Adam Swica Documents

May 3 – June 1, 2024
  • Christie Contemporary
    Adam Swica, fig. 1, 2024 (archival pigment print; 30x20in). Courtesy of the artist and Christie Contemporary
Adam Swica, fig. 1, 2024 (archival pigment print; 30x20in). Courtesy of the artist and Christie Contemporary

Toronto-based artist Adam Swica has consistently enlisted light as a tangible element within his photographs. Often employed as a strategy to transform material combinations assembled in his studio into recognizable “scenes,” in this exhibition, light—aside from being a necessary component of any photograph—acquires a sculptural bearing, a kind of palpable luminosity, held taut for the eye.

Adam Swica, fig. 2, 2024 (archival pigment print; 30x20in). Courtesy of the artist and Christie Contemporary

In building the in-camera images presented in Documents, Swica kept his subject simple: a sheet of paper suspended from thread. For each photograph, a cascading slate of steps and calculations is enacted to populate the surface of the negative. During this process, the suspended sheet is coaxed into a rotational spiral, while various factors may change—the alternating colour of the light projected onto the paper, the coloured paper stock might be switched out, the studio background may shift from black to white to black again, the camera magazine might be flipped, and all the while the natural light streaming in from the skylights overhead fluctuates as conditions change in the sky. At the same time, Swica is indexing each shutter exposure in his head, tracking the expected outcomes of his evolving photographic object. While multiple-exposure is by nature a process of accumulation, Swica favours the ways in which it can act as a program of reduction, predicting how successive shots might eclipse areas of prior capture to set the final image in an act of emergence, appearing to have solidity of form, embedded within a complex suite of trace impressions.

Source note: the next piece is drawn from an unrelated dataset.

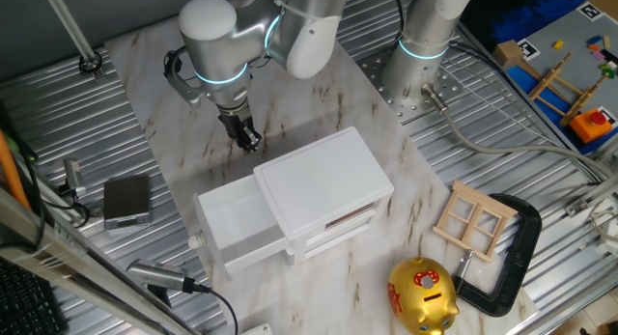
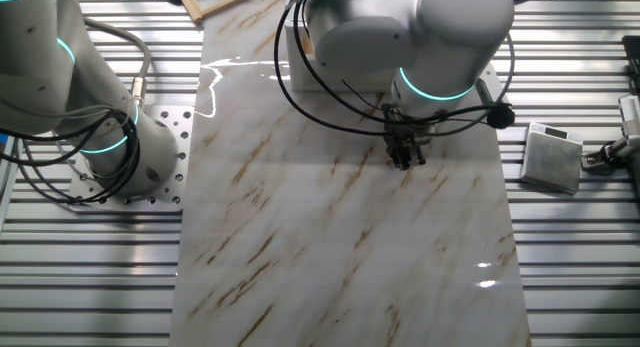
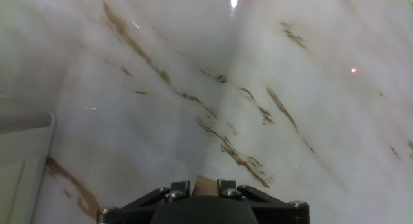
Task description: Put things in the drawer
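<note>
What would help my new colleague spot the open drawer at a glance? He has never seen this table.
Find the white cabinet in the middle of the marble tabletop. The top drawer is pulled out from it, toward the grey box, and shows a bare white inside. The lower drawer front beneath is pushed in.

From my seat both fixed views are evenly bright and pretty sharp, with overhead light throwing white glare streaks on the marble tabletop near its far and near edges. The arm drops a soft shadow on the surface beside the cabinet. Hand view is hazier, washed-out glare along the top, close-up hardware blurry.
</note>
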You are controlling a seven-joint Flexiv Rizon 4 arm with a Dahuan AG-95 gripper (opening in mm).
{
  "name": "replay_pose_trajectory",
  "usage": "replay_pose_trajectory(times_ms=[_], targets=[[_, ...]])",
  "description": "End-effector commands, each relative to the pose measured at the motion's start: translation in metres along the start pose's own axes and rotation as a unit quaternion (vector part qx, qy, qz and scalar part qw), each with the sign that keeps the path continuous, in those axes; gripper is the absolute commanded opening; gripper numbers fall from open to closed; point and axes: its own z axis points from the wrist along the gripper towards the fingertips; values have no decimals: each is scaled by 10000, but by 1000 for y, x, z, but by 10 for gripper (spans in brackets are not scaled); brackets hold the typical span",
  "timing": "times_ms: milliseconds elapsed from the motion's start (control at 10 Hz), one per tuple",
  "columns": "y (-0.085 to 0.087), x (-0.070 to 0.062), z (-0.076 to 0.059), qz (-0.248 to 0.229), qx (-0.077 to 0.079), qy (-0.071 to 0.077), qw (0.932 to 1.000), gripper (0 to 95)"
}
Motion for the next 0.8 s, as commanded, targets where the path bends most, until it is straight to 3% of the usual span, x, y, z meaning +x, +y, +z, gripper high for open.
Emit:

Adam Swica, fig. 3, 2024 (archival pigment print; 30x20in). Courtesy of the artist and Christie Contemporary
Adam Swica, fig. 3, 2024 (archival pigment print; 30x20in). Courtesy of the artist and Christie Contemporary
Adam Swica, fig. 4, 2024 (archival pigment print; 40x27in). Courtesy of the artist and Christie Contemporary
Adam Swica, fig. 4, 2024 (archival pigment print; 40x27in). Courtesy of the artist and Christie Contemporary

The works under the collective title “fig.”demonstrate how repeated operations can yield similar forms across different works, distinguished by variations in colour, combined with the inevitably unique features of the paper in transit, characterized by angular veils of white light. The centralized images appear figural, shrouded, shaped by the faint impressions that surround them. While this emerging figure would seem to constitute the “weight” of the image, it is the gauzy white impressions that are the workhorses here, their dimensions worn into the negative through successive captures to the point of near erasure. 

Adam Swica, fig. 6, 2024 (archival pigment print; 40x27in). Courtesy of the artist and Christie Contemporary

Essentially, each photograph is experimental, exploiting the gap that exists between intent and result, because while specificity and chance are not weighted equally, they are both necessary elements in the process. For Swica, it is about the alluring potential of coaxing an object into being where none previously existed.

Presented by Christie Contemporary

Adam Swica graduated from The Ontario College of Art (1977), specializing in Experimental Arts and Photography. He was a founding member of The Funnel film collective (1977–82) in Toronto. He pursued a career as a cinematographer, working with many noted directors, including George Romero, George Hickenlooper, Peter Lynch, and Jonathan Sobol. His photographic work has appeared in Impulse Magazine and Prefix Photo (cover). Recent exhibitions include Somewhere (2020); Placeholders (2019), and Free Assembly, with Christine Davis and Vlad Lunin (2017), at Christie Contemporary. His work is held in numerous private and corporate collections, including Telus Sky and Bank of Montreal.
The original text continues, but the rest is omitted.